*Exercise description*
Keyword search on "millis": report each line of the records that contains it.

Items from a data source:
════

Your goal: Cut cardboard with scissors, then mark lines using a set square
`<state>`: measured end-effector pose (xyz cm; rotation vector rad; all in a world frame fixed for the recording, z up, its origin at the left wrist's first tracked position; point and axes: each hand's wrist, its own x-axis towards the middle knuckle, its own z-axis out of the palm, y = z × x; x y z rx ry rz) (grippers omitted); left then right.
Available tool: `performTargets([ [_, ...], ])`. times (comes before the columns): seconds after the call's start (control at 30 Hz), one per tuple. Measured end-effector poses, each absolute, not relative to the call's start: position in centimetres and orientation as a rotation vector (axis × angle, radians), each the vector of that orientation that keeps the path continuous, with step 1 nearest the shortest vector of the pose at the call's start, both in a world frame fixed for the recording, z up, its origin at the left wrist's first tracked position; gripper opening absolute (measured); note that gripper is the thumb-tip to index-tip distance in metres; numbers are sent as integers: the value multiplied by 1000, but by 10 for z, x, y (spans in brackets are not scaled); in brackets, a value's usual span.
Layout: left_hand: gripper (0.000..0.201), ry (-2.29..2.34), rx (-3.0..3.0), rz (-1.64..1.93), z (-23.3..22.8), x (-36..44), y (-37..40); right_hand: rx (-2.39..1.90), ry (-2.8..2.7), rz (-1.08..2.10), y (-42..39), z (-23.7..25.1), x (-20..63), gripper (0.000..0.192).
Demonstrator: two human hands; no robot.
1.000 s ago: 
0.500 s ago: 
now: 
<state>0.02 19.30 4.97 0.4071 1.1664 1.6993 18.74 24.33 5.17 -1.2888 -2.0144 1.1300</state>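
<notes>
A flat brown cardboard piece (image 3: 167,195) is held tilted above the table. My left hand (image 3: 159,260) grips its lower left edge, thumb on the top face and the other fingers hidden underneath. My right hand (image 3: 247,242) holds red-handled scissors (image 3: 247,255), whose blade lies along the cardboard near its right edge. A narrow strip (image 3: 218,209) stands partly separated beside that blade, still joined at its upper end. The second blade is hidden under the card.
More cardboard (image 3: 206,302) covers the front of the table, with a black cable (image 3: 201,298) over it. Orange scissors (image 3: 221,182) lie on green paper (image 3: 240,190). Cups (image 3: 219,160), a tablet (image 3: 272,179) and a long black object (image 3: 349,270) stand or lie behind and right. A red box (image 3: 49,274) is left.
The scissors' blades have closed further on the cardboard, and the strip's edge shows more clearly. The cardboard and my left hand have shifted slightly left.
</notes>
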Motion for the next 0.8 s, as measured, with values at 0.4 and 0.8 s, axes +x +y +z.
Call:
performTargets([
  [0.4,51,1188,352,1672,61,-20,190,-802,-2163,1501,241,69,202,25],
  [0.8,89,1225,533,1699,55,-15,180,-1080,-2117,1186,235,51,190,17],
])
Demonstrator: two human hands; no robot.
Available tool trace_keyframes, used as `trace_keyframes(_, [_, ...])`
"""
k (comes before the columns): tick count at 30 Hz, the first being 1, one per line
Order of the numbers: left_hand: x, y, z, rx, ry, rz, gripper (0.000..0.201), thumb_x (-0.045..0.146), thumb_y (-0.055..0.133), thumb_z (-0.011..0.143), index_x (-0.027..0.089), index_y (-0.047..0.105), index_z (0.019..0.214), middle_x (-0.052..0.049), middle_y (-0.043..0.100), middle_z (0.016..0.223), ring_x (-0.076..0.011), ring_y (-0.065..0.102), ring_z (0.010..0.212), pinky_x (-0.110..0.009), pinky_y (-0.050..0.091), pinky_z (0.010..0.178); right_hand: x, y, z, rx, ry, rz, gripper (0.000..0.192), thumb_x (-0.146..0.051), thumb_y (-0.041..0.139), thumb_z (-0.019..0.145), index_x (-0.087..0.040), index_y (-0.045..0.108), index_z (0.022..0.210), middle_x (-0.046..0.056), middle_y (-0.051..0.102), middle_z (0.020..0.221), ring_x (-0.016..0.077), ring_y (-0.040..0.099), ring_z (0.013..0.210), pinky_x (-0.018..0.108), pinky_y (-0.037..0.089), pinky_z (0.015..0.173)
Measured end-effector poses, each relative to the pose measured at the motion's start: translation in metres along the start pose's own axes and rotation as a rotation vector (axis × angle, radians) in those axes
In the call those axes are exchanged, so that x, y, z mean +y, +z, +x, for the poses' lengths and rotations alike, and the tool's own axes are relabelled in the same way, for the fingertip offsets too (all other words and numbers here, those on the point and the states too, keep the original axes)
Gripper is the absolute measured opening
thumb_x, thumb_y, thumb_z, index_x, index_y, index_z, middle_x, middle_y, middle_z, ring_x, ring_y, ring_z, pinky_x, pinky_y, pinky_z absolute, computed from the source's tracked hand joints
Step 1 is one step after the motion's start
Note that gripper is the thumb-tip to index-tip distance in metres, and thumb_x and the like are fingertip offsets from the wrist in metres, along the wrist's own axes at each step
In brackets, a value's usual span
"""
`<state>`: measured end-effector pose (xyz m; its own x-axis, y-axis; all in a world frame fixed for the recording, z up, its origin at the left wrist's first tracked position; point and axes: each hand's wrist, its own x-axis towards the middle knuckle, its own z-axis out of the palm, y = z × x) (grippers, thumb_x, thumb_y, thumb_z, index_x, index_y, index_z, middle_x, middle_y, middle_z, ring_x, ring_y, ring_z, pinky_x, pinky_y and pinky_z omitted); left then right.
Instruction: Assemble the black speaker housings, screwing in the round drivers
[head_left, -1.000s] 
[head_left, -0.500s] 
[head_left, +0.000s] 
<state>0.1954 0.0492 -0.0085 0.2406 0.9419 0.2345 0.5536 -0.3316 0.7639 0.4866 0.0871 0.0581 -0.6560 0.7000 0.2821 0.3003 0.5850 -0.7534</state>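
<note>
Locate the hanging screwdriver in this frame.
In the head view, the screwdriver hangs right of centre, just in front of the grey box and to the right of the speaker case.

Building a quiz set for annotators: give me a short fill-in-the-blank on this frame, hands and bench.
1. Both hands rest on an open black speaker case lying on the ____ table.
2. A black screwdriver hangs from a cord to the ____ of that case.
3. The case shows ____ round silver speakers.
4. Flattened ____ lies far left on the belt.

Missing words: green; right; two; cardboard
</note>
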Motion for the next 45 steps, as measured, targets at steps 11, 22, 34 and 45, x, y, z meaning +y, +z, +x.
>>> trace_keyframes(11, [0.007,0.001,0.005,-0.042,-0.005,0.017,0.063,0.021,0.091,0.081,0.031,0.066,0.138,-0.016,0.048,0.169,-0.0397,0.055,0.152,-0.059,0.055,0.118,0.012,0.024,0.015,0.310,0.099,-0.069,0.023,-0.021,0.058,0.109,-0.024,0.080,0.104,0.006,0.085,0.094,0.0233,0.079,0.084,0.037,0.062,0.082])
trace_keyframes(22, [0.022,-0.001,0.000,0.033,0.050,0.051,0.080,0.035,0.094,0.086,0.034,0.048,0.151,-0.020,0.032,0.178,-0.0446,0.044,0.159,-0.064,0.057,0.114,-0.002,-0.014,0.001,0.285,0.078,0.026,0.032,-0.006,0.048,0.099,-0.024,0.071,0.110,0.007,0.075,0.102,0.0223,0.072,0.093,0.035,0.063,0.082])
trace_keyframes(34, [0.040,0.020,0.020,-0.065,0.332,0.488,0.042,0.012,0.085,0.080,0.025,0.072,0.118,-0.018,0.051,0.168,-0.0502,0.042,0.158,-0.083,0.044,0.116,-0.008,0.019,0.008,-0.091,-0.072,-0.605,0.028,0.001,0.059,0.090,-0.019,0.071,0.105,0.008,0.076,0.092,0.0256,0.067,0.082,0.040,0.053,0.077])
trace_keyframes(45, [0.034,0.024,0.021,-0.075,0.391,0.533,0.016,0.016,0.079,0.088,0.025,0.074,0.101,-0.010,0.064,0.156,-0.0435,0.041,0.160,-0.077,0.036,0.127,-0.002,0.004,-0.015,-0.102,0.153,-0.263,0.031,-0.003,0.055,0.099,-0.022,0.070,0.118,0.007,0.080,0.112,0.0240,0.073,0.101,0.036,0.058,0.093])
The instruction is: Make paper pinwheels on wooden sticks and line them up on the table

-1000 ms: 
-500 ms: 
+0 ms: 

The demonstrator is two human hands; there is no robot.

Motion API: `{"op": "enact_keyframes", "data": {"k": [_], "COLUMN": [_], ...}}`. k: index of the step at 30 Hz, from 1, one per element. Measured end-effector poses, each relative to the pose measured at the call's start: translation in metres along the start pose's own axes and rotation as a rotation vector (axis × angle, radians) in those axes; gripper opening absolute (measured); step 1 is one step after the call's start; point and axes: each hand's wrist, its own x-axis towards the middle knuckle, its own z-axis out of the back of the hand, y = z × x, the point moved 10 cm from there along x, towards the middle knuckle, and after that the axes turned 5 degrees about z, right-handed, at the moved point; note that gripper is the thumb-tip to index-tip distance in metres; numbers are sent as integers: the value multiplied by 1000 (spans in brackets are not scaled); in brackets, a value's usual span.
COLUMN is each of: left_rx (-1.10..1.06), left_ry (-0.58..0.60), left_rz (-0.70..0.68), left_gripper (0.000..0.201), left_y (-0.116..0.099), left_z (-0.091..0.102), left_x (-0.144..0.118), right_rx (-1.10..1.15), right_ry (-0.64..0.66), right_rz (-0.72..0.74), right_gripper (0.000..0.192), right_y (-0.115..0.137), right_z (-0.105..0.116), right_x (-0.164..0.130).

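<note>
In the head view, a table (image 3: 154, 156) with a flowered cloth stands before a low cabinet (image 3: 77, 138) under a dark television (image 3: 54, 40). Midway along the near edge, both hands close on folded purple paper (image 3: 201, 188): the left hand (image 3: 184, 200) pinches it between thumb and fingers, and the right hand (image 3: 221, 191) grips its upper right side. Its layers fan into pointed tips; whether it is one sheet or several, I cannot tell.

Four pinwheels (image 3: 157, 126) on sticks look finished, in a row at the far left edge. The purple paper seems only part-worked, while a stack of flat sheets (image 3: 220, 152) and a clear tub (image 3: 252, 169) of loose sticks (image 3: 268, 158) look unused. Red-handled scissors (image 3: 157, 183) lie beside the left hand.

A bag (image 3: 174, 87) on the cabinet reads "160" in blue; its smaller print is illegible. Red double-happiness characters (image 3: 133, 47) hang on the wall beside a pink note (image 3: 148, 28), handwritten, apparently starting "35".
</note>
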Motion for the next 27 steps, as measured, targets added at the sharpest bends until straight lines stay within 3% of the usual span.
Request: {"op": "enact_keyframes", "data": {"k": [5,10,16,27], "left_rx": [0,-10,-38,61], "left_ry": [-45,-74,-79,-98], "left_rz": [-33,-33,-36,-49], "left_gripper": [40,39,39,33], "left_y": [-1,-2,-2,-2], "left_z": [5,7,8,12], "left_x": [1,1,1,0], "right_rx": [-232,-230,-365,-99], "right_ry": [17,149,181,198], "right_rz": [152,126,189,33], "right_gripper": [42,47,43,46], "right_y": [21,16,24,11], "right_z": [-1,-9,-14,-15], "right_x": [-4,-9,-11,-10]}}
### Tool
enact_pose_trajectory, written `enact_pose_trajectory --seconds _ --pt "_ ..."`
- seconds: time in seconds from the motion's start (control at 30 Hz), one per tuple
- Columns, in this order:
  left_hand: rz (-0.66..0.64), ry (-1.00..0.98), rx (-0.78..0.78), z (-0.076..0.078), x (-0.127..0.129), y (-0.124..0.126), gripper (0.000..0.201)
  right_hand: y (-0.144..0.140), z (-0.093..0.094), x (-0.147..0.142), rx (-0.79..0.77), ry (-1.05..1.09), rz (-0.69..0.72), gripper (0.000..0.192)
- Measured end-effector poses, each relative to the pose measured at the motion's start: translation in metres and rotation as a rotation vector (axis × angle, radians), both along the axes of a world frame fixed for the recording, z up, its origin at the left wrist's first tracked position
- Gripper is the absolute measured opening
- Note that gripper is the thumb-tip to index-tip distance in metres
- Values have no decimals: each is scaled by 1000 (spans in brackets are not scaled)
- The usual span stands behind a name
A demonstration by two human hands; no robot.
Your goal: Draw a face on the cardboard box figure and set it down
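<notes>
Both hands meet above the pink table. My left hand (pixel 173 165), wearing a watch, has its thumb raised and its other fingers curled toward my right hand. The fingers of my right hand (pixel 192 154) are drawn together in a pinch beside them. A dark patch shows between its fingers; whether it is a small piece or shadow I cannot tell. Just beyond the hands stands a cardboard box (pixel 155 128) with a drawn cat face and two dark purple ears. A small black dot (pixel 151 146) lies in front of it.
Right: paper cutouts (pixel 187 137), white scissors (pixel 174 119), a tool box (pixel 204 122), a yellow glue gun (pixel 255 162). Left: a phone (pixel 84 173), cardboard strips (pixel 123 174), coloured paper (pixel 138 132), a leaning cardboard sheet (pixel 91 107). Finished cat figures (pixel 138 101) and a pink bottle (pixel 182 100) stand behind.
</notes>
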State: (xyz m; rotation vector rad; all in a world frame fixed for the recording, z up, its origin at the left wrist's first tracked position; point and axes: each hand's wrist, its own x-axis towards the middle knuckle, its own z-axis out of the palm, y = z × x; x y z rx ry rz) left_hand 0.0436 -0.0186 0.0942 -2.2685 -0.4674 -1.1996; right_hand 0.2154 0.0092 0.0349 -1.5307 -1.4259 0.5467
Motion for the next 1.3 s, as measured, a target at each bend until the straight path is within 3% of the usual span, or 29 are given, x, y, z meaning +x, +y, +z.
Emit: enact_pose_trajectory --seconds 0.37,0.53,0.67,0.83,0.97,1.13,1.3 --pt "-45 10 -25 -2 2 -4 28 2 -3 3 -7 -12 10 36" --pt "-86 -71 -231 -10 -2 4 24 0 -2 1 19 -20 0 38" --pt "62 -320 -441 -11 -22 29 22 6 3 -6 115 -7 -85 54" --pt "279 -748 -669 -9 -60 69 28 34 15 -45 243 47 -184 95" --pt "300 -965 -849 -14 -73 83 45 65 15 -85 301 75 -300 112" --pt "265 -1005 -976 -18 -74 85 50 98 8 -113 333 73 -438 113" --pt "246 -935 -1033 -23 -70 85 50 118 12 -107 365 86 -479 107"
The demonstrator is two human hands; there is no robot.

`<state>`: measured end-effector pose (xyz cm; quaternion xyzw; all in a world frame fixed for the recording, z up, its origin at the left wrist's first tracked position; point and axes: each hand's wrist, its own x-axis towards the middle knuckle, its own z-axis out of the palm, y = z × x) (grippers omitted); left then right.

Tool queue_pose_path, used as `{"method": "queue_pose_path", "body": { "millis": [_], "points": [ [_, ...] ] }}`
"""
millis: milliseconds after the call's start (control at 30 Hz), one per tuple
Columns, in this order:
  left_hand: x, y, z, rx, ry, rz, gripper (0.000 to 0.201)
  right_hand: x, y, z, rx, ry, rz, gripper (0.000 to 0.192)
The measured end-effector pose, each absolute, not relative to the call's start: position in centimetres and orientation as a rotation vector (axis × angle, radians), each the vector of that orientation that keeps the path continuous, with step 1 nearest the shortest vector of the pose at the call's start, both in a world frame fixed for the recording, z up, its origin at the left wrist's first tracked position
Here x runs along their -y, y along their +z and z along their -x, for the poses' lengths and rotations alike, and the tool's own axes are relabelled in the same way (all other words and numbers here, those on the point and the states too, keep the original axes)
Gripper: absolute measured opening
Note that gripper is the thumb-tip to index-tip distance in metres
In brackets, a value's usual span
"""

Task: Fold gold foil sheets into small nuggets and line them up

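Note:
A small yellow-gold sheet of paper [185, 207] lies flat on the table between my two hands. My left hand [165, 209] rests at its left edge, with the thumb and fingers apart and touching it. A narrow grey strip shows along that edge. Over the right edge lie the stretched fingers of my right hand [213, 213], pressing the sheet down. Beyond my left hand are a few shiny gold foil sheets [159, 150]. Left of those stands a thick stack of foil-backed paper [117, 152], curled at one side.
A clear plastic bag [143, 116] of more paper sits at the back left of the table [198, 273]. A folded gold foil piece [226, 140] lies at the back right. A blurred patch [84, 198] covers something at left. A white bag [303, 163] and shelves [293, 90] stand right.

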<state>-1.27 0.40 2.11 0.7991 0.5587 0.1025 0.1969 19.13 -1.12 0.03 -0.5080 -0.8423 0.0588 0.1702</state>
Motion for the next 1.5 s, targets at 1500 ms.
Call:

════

*Answer to the problem*
Tool queue_pose_path, used as `{"method": "queue_pose_path", "body": { "millis": [_], "points": [ [_, ...] ] }}`
millis: milliseconds after the call's start (control at 30 Hz), one per tuple

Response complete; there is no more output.